Add RAM Pressure cache mode #10454

rattus128 · 2025-10-23T14:45:02Z

Implement RAM Pressure cache

Implement a cache sensitive to RAM pressure. When RAM headroom drops
down below a certain threshold, evict RAM-expensive nodes from the
cache.

Models and tensors are measured directly for RAM usage. An OOM score
is then computed based on the RAM usage of the node and workflow staleness.

Note the due to indirection through shared objects (like a model
patcher), multiple nodes can account the same RAM as their individual
usage. The intent is this will free chains of nodes particularly
model loaders and associate loras as they all score similar and are
sorted in close to each other.

Has a helpful bias towards unloading model nodes mid flow while being able
to keep results like text encodings and VAE.

Example:

Linux, 64GB RAM system, RTX3060
WAN I2V template with FP16 Models
python main.py --novram --cache-ram 32.0

NOTE: You want to set the headroom significantly greater than your largest model.

At this point in time, it is running the low noise of WAN I2V after evicting the high noise.

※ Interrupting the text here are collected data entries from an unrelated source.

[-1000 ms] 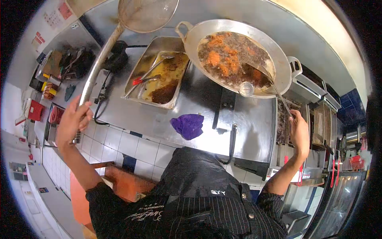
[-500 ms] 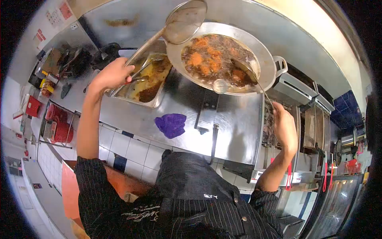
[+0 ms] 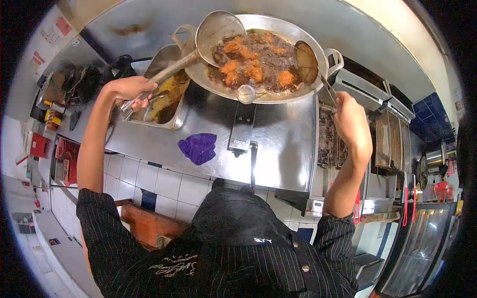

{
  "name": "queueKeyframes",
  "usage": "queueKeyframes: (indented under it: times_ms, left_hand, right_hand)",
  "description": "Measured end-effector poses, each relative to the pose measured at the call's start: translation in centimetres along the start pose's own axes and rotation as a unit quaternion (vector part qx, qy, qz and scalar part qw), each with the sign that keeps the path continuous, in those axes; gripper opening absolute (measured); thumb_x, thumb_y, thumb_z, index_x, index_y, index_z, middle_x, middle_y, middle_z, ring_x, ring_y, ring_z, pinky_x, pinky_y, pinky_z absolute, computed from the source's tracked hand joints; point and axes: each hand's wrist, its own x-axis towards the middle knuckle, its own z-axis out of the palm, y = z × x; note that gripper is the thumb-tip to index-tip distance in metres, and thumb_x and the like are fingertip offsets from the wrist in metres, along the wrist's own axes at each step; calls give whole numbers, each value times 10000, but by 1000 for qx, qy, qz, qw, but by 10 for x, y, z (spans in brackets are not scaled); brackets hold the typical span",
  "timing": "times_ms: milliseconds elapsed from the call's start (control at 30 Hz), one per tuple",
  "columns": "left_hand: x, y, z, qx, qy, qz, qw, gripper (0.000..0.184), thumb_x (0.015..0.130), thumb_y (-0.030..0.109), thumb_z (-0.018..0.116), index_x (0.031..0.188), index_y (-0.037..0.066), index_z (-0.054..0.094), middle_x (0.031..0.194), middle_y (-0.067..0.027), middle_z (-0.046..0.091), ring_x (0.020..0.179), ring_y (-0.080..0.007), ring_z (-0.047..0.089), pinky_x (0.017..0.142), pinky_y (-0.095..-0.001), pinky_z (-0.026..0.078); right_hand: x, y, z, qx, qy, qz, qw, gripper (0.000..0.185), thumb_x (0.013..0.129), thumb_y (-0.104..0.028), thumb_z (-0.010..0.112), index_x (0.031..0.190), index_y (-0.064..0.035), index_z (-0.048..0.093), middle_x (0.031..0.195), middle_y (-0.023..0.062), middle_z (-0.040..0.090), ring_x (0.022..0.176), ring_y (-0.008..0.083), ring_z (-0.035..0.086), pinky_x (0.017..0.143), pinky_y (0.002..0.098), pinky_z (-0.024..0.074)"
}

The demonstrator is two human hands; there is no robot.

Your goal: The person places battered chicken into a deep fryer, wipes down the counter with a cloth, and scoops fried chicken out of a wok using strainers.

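My left hand is closed round the handle of a wide mesh strainer, whose round head is over the left part of a big wok. In the wok's bubbling oil float several orange-brown fried pieces. On the right, my right hand grips the thin handle of a skimmer, its dark round head tilted at the wok's right inner side. A round thermometer dial sits at the wok's near rim.
A metal tray with oily yellow-brown residue stands left of the wok. A purple cloth lies on the steel counter. Fryer baskets are to the right, with red-handled tools hanging near them.
The strainer has come down and left, its head now over the wok's left side. The skimmer head has risen out of the oil at the right. The whole view has shifted.
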Motion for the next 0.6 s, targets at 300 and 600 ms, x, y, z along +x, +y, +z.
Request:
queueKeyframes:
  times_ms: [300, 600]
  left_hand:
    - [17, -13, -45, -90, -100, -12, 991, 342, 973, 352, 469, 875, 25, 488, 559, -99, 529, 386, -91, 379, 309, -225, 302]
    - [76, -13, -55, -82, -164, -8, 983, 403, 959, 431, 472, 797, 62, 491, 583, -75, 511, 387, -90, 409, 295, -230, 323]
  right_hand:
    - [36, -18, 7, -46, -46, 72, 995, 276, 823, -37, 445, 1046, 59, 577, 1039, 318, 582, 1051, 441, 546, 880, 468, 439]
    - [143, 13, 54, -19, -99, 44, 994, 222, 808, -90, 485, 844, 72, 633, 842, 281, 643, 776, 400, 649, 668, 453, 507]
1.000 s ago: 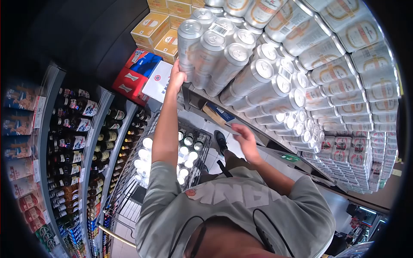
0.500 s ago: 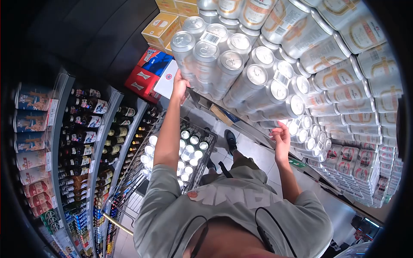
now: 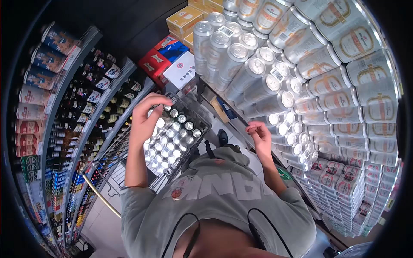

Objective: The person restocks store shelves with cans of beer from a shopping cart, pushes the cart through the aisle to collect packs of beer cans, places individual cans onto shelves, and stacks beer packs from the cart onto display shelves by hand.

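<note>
My left hand (image 3: pixel 147 114) hangs over the shopping cart (image 3: pixel 205 124), thumb apart from its bent fingers, nothing in it. Under it the cart holds many upright cans (image 3: pixel 170 142) with shiny tops. My right hand (image 3: pixel 260 136) is loosely curled with nothing visible in it, beside the edge of the can display. Closest to it are silver beer cans (image 3: pixel 287 99) in packs, their lids facing up; a barcode label (image 3: pixel 226 31) lies across one pack. Neither hand appears to touch a can.
Stacked silver cans (image 3: pixel 344 71) rise along the right. Red-label cans (image 3: pixel 331 178) stand lower down. Yellow boxes (image 3: pixel 184 19), a red box (image 3: pixel 154 64) and a white box (image 3: pixel 179 69) are at the back. Bottle shelves (image 3: pixel 92 86) line the left. A cart handle (image 3: pixel 101 195) juts out nearby.
My left hand has left the side of the can packs and moved over the cart. My right hand has drawn back from the cans. The view has shifted.
</note>
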`<action>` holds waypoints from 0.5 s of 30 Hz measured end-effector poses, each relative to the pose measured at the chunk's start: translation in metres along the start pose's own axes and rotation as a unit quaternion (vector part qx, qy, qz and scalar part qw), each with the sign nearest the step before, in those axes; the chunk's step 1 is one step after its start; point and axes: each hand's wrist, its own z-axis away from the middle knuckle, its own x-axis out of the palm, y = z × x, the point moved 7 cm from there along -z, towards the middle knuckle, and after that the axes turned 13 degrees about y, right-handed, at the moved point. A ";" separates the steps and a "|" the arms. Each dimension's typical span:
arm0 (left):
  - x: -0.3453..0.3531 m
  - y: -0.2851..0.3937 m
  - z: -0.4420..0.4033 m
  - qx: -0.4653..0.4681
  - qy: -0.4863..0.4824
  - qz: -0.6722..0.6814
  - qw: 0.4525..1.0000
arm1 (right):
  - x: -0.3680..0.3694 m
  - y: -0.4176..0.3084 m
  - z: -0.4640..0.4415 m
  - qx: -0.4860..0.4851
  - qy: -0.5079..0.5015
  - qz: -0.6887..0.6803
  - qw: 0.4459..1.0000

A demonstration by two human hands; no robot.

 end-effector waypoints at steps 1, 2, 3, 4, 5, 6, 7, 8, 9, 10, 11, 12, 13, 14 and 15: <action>-0.008 0.062 0.009 0.086 -0.024 -0.048 0.995 | 0.007 -0.005 -0.004 -0.011 -0.018 0.005 1.000; -0.014 0.115 0.022 0.169 -0.010 -0.029 0.985 | 0.016 -0.009 -0.006 -0.016 -0.033 0.004 0.999; -0.020 0.160 0.041 0.214 0.011 -0.023 0.977 | 0.027 -0.009 -0.009 -0.015 -0.060 -0.001 0.998; -0.025 0.192 0.062 0.321 0.072 -0.012 0.944 | 0.040 -0.006 -0.011 -0.012 -0.089 -0.005 0.996; -0.029 0.226 0.071 0.387 -0.055 -0.082 0.917 | 0.053 -0.002 -0.010 -0.006 -0.120 -0.008 0.993; -0.035 0.244 0.090 0.363 -0.001 -0.103 0.926 | 0.069 0.003 -0.009 -0.009 -0.158 0.008 0.987; -0.040 0.258 0.104 0.335 0.012 -0.132 0.933 | 0.087 0.014 -0.006 -0.016 -0.202 0.030 0.979; -0.048 0.266 0.120 0.310 0.027 -0.162 0.937 | 0.104 0.028 -0.001 -0.023 -0.247 0.051 0.967; -0.056 0.273 0.136 0.285 0.040 -0.191 0.938 | 0.124 0.037 0.006 -0.033 -0.290 0.070 0.954; -0.063 0.276 0.149 0.232 0.047 -0.217 0.947 | 0.148 0.040 0.017 -0.053 -0.324 0.149 0.933; -0.071 0.278 0.162 0.178 0.052 -0.238 0.953 | 0.171 0.042 0.029 -0.107 -0.364 0.160 0.911; -0.078 0.278 0.170 0.124 0.058 -0.257 0.957 | 0.194 0.052 0.040 -0.141 -0.411 0.181 0.882; -0.085 0.278 0.179 0.094 0.052 -0.262 0.959 | 0.217 0.063 0.049 -0.174 -0.457 0.200 0.849; -0.093 0.278 0.189 0.065 0.046 -0.266 0.961 | 0.243 0.072 0.056 -0.231 -0.477 0.231 0.816; -0.101 0.275 0.197 0.035 0.038 -0.266 0.963 | 0.269 0.082 0.063 -0.285 -0.494 0.259 0.779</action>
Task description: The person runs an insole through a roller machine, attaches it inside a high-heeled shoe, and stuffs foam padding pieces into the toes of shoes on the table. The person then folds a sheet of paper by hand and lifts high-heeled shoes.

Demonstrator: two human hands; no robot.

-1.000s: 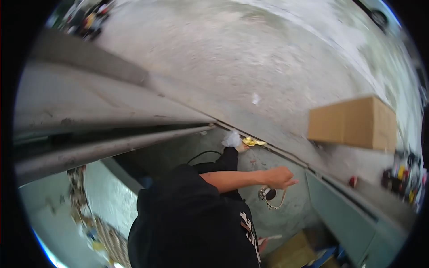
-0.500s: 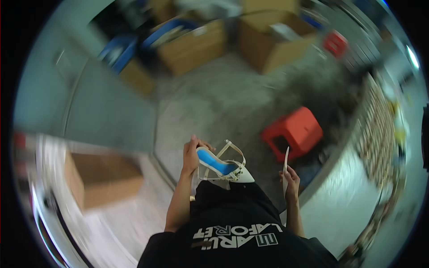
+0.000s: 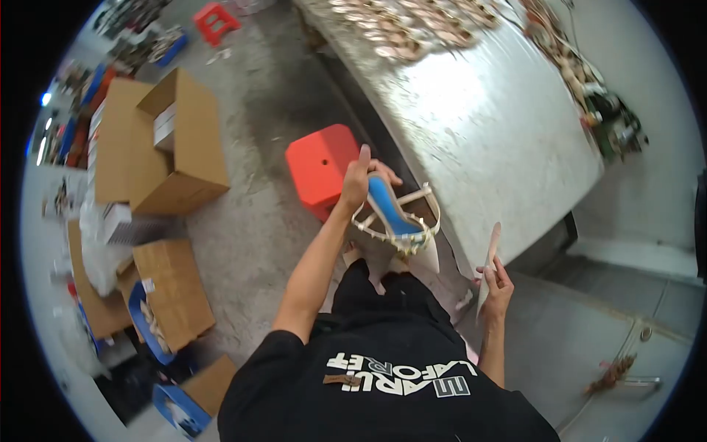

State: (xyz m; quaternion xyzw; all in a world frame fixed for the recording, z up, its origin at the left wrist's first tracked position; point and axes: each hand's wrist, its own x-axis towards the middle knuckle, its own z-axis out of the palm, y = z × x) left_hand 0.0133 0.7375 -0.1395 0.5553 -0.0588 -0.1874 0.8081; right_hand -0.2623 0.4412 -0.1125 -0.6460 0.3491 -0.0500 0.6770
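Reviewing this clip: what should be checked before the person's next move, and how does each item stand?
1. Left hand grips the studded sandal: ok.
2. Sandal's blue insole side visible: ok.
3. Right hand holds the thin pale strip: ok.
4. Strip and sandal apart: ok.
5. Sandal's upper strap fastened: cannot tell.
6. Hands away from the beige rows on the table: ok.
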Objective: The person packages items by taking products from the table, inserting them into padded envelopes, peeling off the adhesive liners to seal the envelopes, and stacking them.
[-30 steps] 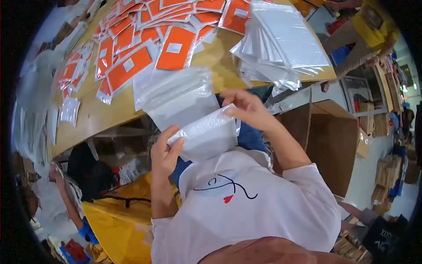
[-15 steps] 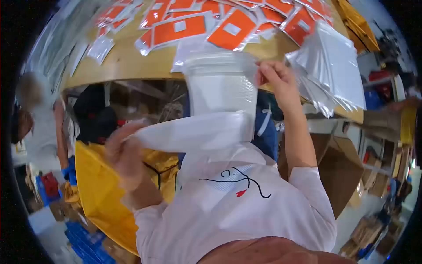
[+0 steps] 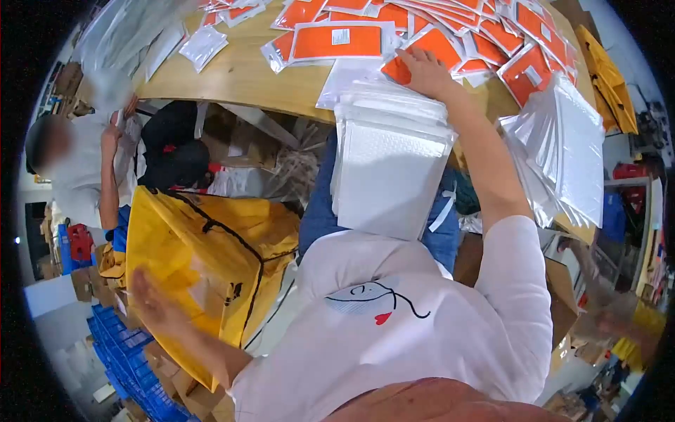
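My right hand reaches over the table edge, fingers stretched out on an orange packet in a clear sleeve. Blurred by motion, my left hand is low at the left in front of a yellow bag; its fingers look extended and nothing shows in them. A stack of white bubble mailers rests on my lap, leaning against the table edge below my right forearm. Beside that hand lies another orange packet with a white label.
Many orange packets cover the back of the wooden table. A fanned pile of white mailers stands at its right corner. Another person sits at the left. Blue crates and cardboard boxes are on the floor.
The white mailer in my left hand is gone from it, and that hand has moved down and left. My right hand has left the mailer stack and moved up to the orange packets.
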`<state>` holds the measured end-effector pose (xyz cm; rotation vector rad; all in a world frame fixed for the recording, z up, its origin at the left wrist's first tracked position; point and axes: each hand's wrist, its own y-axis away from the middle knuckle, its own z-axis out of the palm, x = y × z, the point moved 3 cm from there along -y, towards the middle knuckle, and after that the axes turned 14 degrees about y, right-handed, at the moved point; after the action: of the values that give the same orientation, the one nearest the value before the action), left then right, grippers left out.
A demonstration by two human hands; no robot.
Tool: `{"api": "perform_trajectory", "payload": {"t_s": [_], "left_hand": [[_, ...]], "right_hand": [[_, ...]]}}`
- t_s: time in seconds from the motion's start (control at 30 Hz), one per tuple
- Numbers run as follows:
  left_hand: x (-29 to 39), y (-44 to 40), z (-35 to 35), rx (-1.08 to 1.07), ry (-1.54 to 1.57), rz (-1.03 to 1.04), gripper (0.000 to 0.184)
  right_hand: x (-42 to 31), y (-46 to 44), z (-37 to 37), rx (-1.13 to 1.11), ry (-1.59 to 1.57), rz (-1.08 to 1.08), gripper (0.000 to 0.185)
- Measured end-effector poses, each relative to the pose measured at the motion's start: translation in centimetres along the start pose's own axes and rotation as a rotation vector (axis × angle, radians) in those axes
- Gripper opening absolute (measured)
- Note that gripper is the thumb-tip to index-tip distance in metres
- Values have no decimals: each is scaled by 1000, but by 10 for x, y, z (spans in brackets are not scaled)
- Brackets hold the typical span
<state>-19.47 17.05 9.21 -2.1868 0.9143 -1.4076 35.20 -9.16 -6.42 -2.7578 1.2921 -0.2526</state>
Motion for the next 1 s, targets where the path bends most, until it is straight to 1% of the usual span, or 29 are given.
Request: {"api": "perform_trajectory", "payload": {"t_s": [0.03,0.07,0.1,0.17,0.2,0.23,0.27,0.3,0.37,0.4,0.43,0.47,0.53,0.57,0.7,0.73,0.9,1.0], "left_hand": [[27,13,50,-210,66,-9,19],[41,31,90,-346,177,-21,16],[38,44,121,-550,51,347,17],[72,74,185,-774,337,319,19],[95,79,208,-892,440,324,20],[106,83,229,-925,474,404,20],[115,90,247,-950,507,488,20],[124,94,263,-965,585,550,20],[131,96,286,-920,639,631,22],[132,96,296,-912,675,668,22],[133,100,308,-934,638,683,23],[131,102,314,-958,590,688,23],[129,104,329,-1005,484,678,25],[127,105,334,-1003,490,692,25],[120,106,343,-973,517,615,28],[119,107,343,-979,517,617,28],[118,103,347,-1021,581,591,29],[116,103,347,-1040,573,574,29]], "right_hand": [[-3,0,2,-47,72,-17,78],[-2,-1,1,-101,24,-33,74],[-2,1,3,14,43,-42,64],[5,-7,4,-81,-61,-225,61],[3,-7,7,-56,-40,-185,55],[3,-5,-1,-43,2,-218,55],[3,-3,-8,-102,9,-180,53],[3,-7,-5,-49,-23,-208,55],[5,-21,-1,-70,59,-254,63],[-1,-26,-1,-17,106,-309,64],[-5,-28,-4,41,150,-372,66],[-10,-30,-3,-64,185,-350,70],[-11,-35,-9,-113,157,-362,65],[-10,-39,-12,-107,162,-350,65],[-18,-45,-27,-207,348,-469,54],[-18,-46,-26,-209,344,-465,54],[-11,-45,-27,-149,292,-450,46],[-1,-42,-33,-146,39,-412,42]]}}
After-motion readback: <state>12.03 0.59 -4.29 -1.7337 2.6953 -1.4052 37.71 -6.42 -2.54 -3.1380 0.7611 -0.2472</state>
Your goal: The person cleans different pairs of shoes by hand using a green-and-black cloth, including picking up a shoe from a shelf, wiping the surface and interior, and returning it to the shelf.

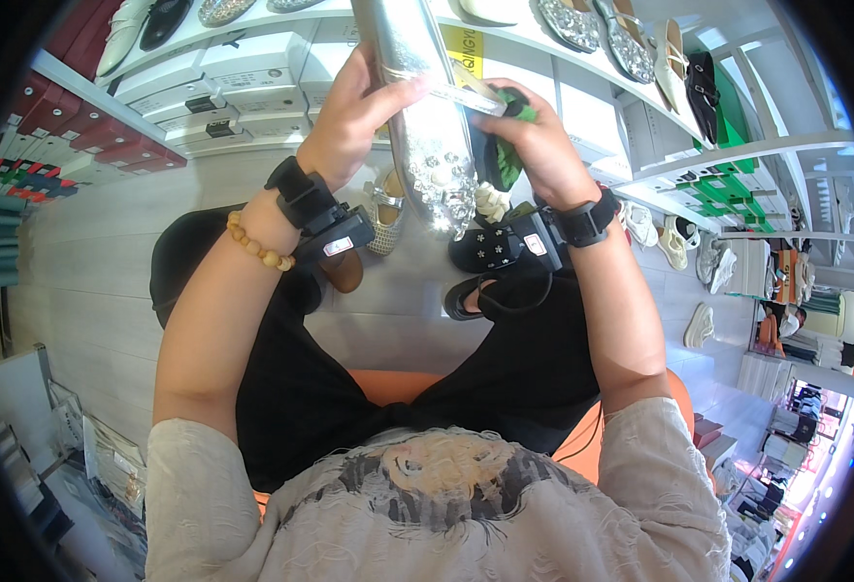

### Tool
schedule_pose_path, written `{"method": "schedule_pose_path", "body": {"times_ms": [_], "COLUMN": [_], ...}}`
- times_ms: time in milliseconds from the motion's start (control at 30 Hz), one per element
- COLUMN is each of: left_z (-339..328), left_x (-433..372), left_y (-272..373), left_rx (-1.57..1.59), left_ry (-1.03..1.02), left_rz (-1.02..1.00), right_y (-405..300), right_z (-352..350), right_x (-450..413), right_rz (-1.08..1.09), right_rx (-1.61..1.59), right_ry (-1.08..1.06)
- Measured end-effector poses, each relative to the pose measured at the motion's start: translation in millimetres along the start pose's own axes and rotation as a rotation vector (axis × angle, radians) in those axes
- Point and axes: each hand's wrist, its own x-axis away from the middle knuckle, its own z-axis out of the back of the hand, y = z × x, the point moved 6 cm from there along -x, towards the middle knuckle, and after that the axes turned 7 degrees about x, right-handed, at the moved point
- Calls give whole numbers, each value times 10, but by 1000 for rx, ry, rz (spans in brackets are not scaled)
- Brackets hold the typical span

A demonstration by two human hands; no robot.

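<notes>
A shiny silver shoe [427, 138] with a jewelled toe is held up before me, toe pointing down towards my lap. My left hand [361, 109] grips it at the side, thumb lying over its pale strap. On the other side, my right hand [532, 138] holds a green and black cloth [503, 149] together with the end of the strap [471, 98]. Part of the cloth hangs beside the shoe. What the fingers do behind the shoe is hidden.
Shoes line the white shelf [310, 18] ahead, above stacked white shoe boxes [252, 73]. On the floor stand a woven shoe [385, 218], a black clog with flower studs [481, 249] and a pale pair [700, 325]. More shoe boxes [740, 182] are at the right.
</notes>
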Motion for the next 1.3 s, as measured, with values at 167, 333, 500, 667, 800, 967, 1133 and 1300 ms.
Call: {"method": "schedule_pose_path", "body": {"times_ms": [167,333,500,667,800,967,1133,1300], "left_z": [111,-23,-23,-8,-48,-71,162,315], "left_x": [-17,6,45,64,67,69,-31,-137], "left_y": [4,27,50,19,-45,-42,77,199], "left_rx": [29,-28,-57,-4,50,21,136,433], "left_ry": [36,-66,-76,-39,-110,-113,122,192], "left_rz": [33,70,57,82,115,168,55,-33], "right_y": [7,-14,-36,28,-40,-39,71,228], "right_z": [-92,0,-54,-47,35,356,415,178], "right_x": [20,-5,3,-4,1,-60,-119,-75], "right_rz": [-36,61,66,9,126,133,-61,-88], "right_rx": [143,-68,-2,36,-48,-54,3,151], "right_ry": [-109,32,-30,-84,18,202,53,-99]}}
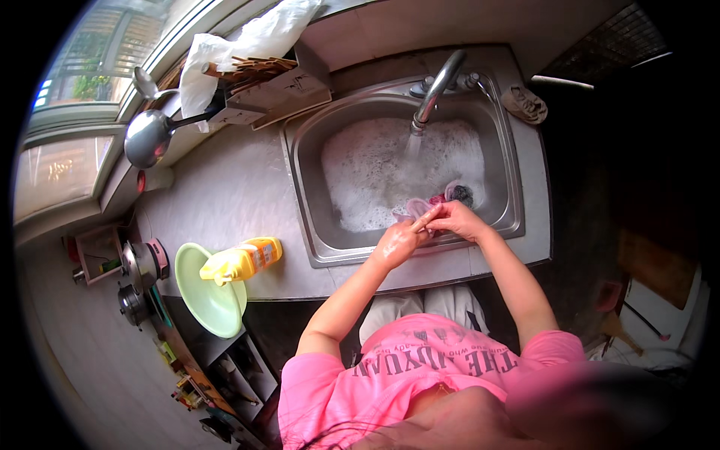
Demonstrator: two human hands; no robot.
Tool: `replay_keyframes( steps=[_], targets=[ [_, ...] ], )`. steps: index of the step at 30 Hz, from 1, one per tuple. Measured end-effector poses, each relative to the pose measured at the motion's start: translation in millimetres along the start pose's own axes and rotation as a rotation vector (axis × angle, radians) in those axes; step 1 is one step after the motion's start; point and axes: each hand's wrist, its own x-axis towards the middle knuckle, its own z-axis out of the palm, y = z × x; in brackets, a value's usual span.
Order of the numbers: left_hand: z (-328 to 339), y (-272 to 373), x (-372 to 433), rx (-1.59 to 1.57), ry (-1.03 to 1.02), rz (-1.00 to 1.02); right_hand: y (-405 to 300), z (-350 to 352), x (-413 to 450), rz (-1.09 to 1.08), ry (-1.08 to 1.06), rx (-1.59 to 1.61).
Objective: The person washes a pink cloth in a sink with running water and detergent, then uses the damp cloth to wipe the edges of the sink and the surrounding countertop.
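My left hand (396, 243) and my right hand (458, 219) meet over the near rim of the stainless steel sink (315, 185). The right fingertips touch the left fingers; whether anything small is between them I cannot tell. Suds streak the back of my left hand. Just beyond the hands lie a pale pink cloth or mesh (417, 208), a red item (437, 199) and a dark scouring pad (463, 195), partly in foamy water (377, 163). Water runs from the chrome faucet (439, 84) into the foam.
On the left of the counter (236, 185) a yellow detergent bottle (242, 261) stands by a pale green basin (194, 292) overhanging the edge. A utensil holder (281, 93) with chopsticks and a ladle (149, 138) is at the back left. A crumpled rag (524, 104) lies right of the sink.
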Motion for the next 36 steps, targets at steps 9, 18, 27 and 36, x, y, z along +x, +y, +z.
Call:
replay_keyframes(
  steps=[9,18,27,36],
  targets=[
    [-25,17,-10,-0.082,-0.066,-0.077,-20,11,-28,-0.116,0.119,0.008],
    [-10,22,-8,-0.276,0.066,-0.244,-31,8,-44,-0.212,0.367,0.320],
    [7,17,13,-0.067,0.097,-0.432,-104,-118,-112,-0.482,0.530,0.287],
    [30,31,24,0.044,0.157,-0.660,-173,-272,-136,-0.769,0.449,0.458]
  ],
)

After running another trivial workflow, and then returning the WAN, it recommences at the model loading and is able to use the cached TE and VAE results. The first nodes run are the UNETLoader (for high noise) -> Lora -> ModelSampling -> KSampler.

Currently the UI cache is parallel to the output cache with expectations of being a content superset of the output cache. At the same time the UI and output cache are maintained completely seperately, making it awkward to free the output cache content without changing the behaviour of the UI cache. There are two actual users (getters) of the UI cache. The first is the case of a direct content hit on the output cache when executing a node. This case is very naturally handled by merging the UI and outputs cache. The second case is the history JSON generation at the end of the prompt. This currently works by asking the cache for all_node_ids and then pulling the cache contents for those nodes. all_node_ids is the nodes of the dynamic prompt. So fold the UI cache into the output cache. The current UI cache setter now writes to a prompt-scope dict. When the output cache is set, just get this value from the dict and tuple up with the outputs. When generating the history, simply iterate prompt-scope dict. This prepares support for more complex caching strategies (like RAM pressure caching) where less than 1 workflow will be cached and it will be desirable to keep the UI cache and output cache in sync.

Implement a cache sensitive to RAM pressure. When RAM headroom drops down below a certain threshold, evict RAM-expensive nodes from the cache. Models and tensors are measured directly for RAM usage. An OOM score is then computed based on the RAM usage of the node. Note the due to indirection through shared objects (like a model patcher), multiple nodes can account the same RAM as their individual usage. The intent is this will free chains of nodes particularly model loaders and associate loras as they all score similar and are sorted in close to each other. Has a bias towards unloading model nodes mid flow while being able to keep results like text encodings and VAE.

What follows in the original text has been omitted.